▶ [Action item]:
Word for word, copy the listing below and leave out its images.

▶ [Given material]:
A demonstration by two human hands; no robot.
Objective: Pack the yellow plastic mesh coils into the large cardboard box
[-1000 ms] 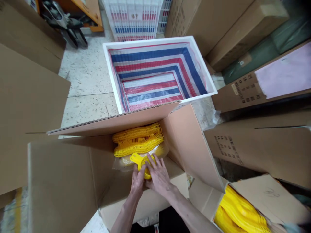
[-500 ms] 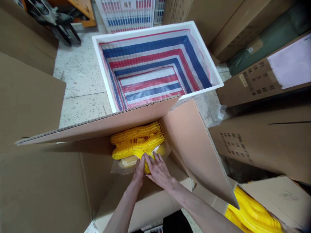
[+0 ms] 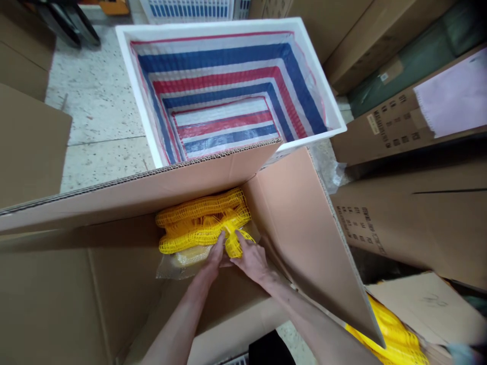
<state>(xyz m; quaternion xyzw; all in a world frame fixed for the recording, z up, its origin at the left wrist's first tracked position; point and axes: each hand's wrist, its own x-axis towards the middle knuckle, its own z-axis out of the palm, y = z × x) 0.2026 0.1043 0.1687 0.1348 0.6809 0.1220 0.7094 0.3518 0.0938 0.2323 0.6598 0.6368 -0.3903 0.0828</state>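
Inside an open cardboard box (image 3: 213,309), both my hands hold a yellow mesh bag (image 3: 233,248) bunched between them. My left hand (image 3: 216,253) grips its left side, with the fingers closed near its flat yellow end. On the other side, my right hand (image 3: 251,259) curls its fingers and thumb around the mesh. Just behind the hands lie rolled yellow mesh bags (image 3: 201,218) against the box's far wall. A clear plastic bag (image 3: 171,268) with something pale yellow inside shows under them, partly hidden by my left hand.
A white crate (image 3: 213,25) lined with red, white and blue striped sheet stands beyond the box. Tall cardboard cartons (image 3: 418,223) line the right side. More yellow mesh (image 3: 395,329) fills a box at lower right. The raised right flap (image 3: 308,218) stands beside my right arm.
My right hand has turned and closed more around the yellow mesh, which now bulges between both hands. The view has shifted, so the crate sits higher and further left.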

▶ [Solution to this problem]:
A demonstration by two human hands; no robot.
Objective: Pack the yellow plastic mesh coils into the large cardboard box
[-1000 ms] 
[-500 ms] 
[+0 ms] 
<state>(xyz m; quaternion xyzw; all in a world frame fixed for the recording, z up, its origin at the left wrist's first tracked position; point and axes: each hand's wrist, its own x-axis towards the middle knuckle, its own z-axis out of the palm, y = z × x) 0.2026 0.1043 0.1687 0.1348 0.6809 0.1220 0.7094 0.3518 0.0938 0.2323 0.6598 0.6368 -0.3903 0.0828</state>
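Inside an open cardboard box (image 3: 213,309), both my hands hold a yellow mesh bag (image 3: 233,248) bunched between them. My left hand (image 3: 216,253) grips its left side, with the fingers closed near its flat yellow end. On the other side, my right hand (image 3: 251,259) curls its fingers and thumb around the mesh. Just behind the hands lie rolled yellow mesh bags (image 3: 201,218) against the box's far wall. A clear plastic bag (image 3: 171,268) with something pale yellow inside shows under them, partly hidden by my left hand.
A white crate (image 3: 213,25) lined with red, white and blue striped sheet stands beyond the box. Tall cardboard cartons (image 3: 418,223) line the right side. More yellow mesh (image 3: 395,329) fills a box at lower right. The raised right flap (image 3: 308,218) stands beside my right arm.
My right hand has turned and closed more around the yellow mesh, which now bulges between both hands. The view has shifted, so the crate sits higher and further left.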

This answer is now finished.